→ WORK TO BE COMPLETED:
Skip every image and restate the data word for word.

→ COLLECTED MATERIAL:
⁂

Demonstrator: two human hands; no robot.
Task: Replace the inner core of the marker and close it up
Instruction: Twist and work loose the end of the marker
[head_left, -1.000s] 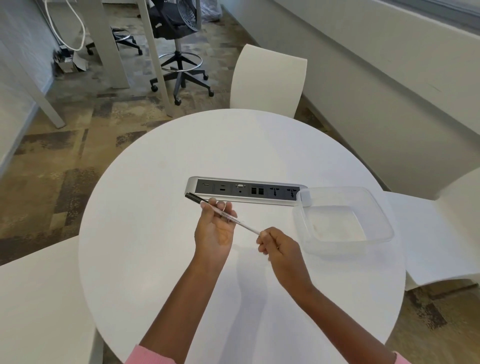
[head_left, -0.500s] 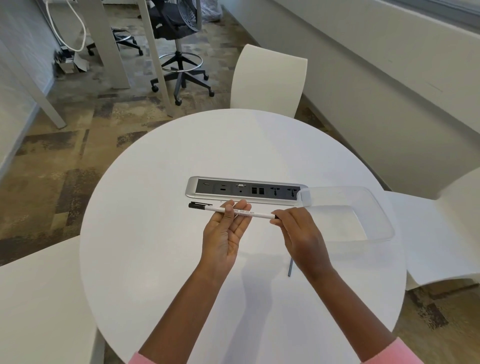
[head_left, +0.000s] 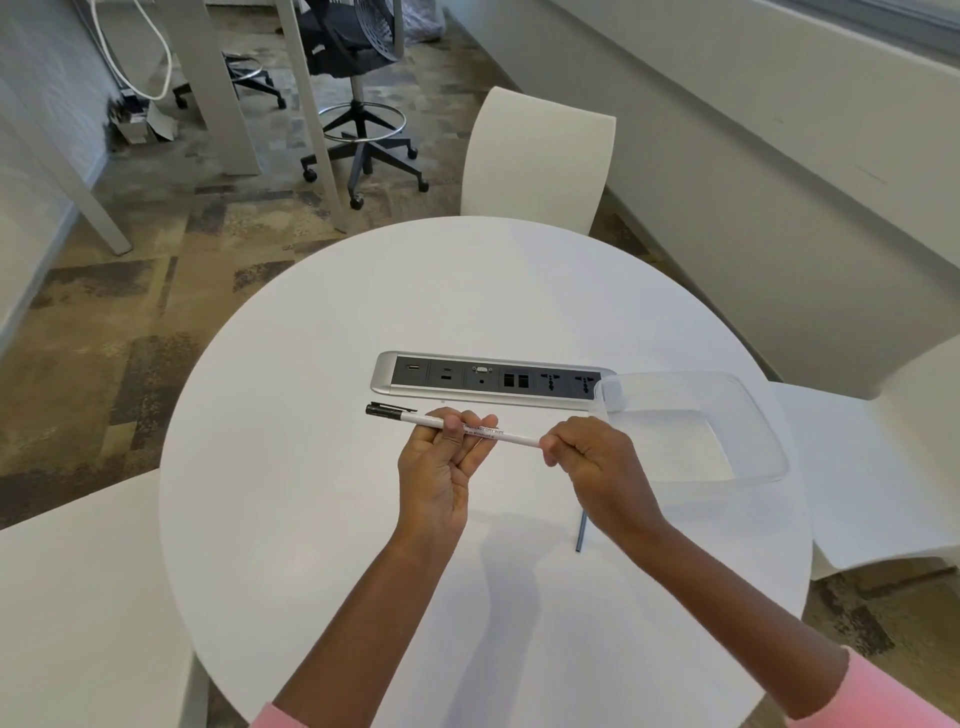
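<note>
Marker: the marker (head_left: 511, 437) has swung level. A second ago it was tilted with a thin core sticking out of its rear end, and now no core shows.
Left hand: the left hand (head_left: 441, 467) wraps its fingers round the barrel mid-length, holding it just above the table (head_left: 322, 519), with the black cap (head_left: 387, 411) pointing away to the left.
Right hand: the right hand (head_left: 587, 462) has closed up on the rear end and pinches it between curled fingers.
Meaning: the new core looks seated. I'd judge sealing the end is what remains (the end plug itself is hidden under the fingers, so I can't tell if it's on).
Spare part: a thin grey rod (head_left: 580, 530), likely the old core, lies on the table by the right wrist.
Surface: round and white, with a socket panel (head_left: 488, 382) set in it and a clear tub (head_left: 675, 392) at the right.
Room: a white chair (head_left: 535, 156) beyond the table, an office chair (head_left: 358, 78) further back, and patterned carpet (head_left: 130, 312).
</note>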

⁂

→ ANSWER SPACE:
Demonstrator: two human hands; no robot.
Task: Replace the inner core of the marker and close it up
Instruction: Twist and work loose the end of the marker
[head_left, -1.000s] 
[head_left, -0.500s] 
[head_left, +0.000s] 
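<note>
Marker: the marker (head_left: 511, 437) has swung level. A second ago it was tilted with a thin core sticking out of its rear end, and now no core shows.
Left hand: the left hand (head_left: 441, 467) wraps its fingers round the barrel mid-length, holding it just above the table (head_left: 322, 519), with the black cap (head_left: 387, 411) pointing away to the left.
Right hand: the right hand (head_left: 587, 462) has closed up on the rear end and pinches it between curled fingers.
Meaning: the new core looks seated. I'd judge sealing the end is what remains (the end plug itself is hidden under the fingers, so I can't tell if it's on).
Spare part: a thin grey rod (head_left: 580, 530), likely the old core, lies on the table by the right wrist.
Surface: round and white, with a socket panel (head_left: 488, 382) set in it and a clear tub (head_left: 675, 392) at the right.
Room: a white chair (head_left: 535, 156) beyond the table, an office chair (head_left: 358, 78) further back, and patterned carpet (head_left: 130, 312).
</note>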

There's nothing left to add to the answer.